Ao fim da revolução russa de 1905, caíram as restrições aos ucranianos. No início do século XX, movimentos de independência se fortaleceram. Já depois da Revolução de 1917 e da Primeira Guerra Mundial, em 1922, a Ucrânia soviética torna-se uma das quatro repúblicas da URRS, que, em tese, tinham independência e estavam em nível de igualdade com a Rússia. No entanto, sob Stálin, houve um processo de retomada de territórios ucranianos, russificação (tendência que persistiu depois) e conflitos armados. No final da Guerra Fria, com a dissolução da URSS, as relações entre Kiev e Moscou estavam extremamente tensas.
Mesmo com a declaração de independência ucraniana, em 1991, “não acaba esse sentimento de grande parte da sociedade russa de que a Ucrânia é uma parte intrínseca da Rússia, e aí está a base do conflito. Desde o início da Independência, todos os presidentes ucranianos e todos os presidentes russos, embora não tenha havido muitos (mandatários russos), entraram em conflito pela mesma questão”, diz o professor.

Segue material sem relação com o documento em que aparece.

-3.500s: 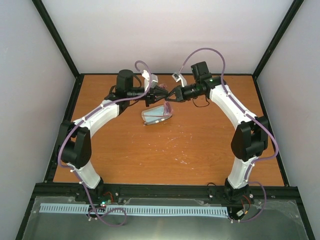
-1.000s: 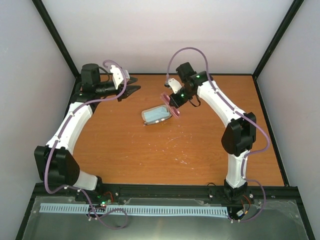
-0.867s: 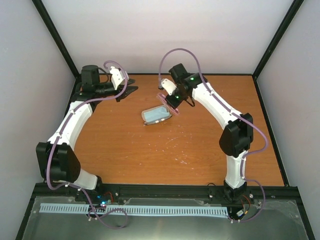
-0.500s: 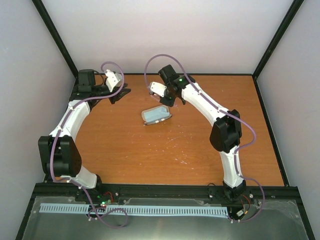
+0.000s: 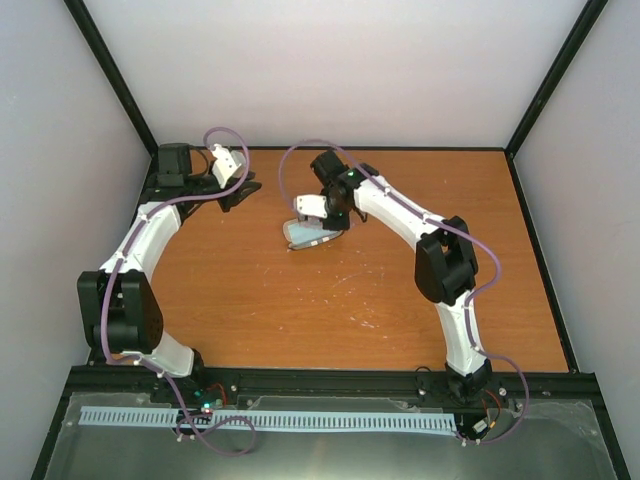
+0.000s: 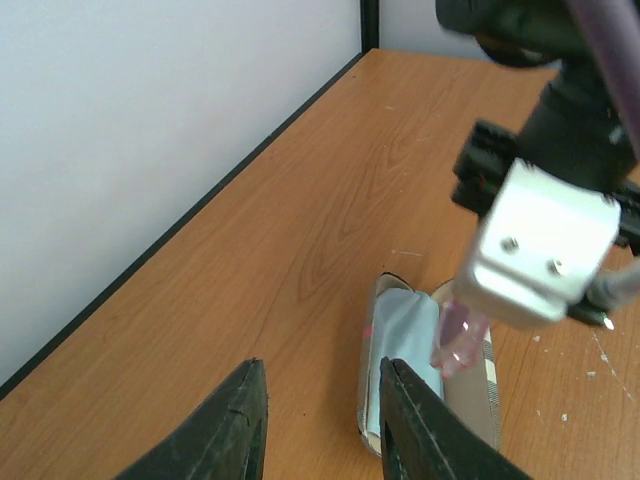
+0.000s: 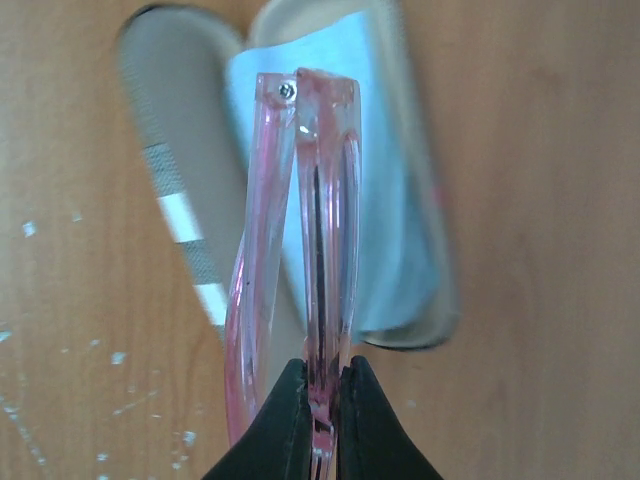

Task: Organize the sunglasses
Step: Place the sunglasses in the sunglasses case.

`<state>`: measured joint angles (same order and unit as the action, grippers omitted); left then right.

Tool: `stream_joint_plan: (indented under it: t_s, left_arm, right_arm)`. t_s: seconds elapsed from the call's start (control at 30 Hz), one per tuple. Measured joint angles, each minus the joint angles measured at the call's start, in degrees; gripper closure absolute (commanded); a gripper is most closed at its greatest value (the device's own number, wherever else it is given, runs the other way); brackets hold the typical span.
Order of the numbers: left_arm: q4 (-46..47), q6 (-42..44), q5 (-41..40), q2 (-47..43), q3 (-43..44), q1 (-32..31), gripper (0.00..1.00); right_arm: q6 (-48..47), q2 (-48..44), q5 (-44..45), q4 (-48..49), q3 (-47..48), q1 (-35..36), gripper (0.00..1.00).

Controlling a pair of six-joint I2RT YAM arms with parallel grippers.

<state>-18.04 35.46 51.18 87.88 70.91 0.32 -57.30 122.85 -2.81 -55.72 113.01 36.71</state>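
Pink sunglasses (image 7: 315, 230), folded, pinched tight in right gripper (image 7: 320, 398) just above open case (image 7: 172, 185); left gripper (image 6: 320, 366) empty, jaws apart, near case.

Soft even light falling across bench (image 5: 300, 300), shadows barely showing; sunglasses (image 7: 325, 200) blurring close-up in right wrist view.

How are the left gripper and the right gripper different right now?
The left gripper is open and empty; the right gripper is shut on the folded sunglasses. The left gripper sits aside from the open case; the right gripper hangs above it. Both have dark fingers.
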Motion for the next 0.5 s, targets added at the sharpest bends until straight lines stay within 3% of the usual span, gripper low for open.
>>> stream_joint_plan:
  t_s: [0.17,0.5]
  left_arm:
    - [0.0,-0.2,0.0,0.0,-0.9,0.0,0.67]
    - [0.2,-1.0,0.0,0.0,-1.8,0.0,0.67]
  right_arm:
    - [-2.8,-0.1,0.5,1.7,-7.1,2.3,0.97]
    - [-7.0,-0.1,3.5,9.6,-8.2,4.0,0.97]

Por toda essa conturbada relação, elucida Loureiro, a guerra é bem mais ampla que a figura de Putin. Entre os próprios russos, porém, essa relação é pensada de formas divergentes. Para alguns, a Ucrânia é parte da Rússia, mas isso não significa que ela tenha que se subordinar à Rússia. “Mas, indo para o extremo do espectro político, do ponto de vista do radicalismo nacionalista, que é uma concepção que o Putin expressa muito bem, a Ucrânia seria não só uma parte intrínseca, como uma parte subordinada a essa grande Rússia, ou seja, a essas três grandes nações: a Rússia, a Bielorússia e a Ucrânia”, elucida Loureiro.
FUTURO
Sobre o futuro do conflito, Loureiro acredita que está longe do fim e não descarta a possibilidade de afetar regiões vizinhas, de forma intencional ou não — como, por exemplo, com um míssil atingindo acidentalmente um país fronteiriço. Ele também vê com preocupação o fato de os ataques estarem atingindo civis, como o que ocorreu em Dnipro em 14 de janeiro, em um bombardeio a um prédio que resultou na morte de mais de 50 pessoas.
O professor lembra que esse tipo de atuação, caso comprovada a sua intencionalidade, bem como a inexistência de funções militares dos alvos atingidos, é considerada um crime de guerra, ferindo normas básicas do Direito Internacional e do Direito Humanitário. “O que a Rússia vem fazendo nesses últimos meses é atacar a infraestrutura básica da Ucrânia, o que torna a situação cada vez mais difícil para a população ucraniana, ainda mais no contexto de inverno.”
Esses ataques, afirma, têm como objetivo pressionar o governo ucraniano à negociação, mas “acabam transbordando muitas vezes não apenas para instalações de infraestrutura, como também para residências de civis”. Devido aos recentes investimentos na guerra e à elevação de tensões, conclui, “está cada vez mais claro que estamos diante de um conflito muito longe de terminar”, e, neste sentido, é importante que países como o Brasil, com uma longa tradição diplomática, mantenham-se em posição de neutralidade, para poderem atuar em uma possível negociação de cessar-fogo.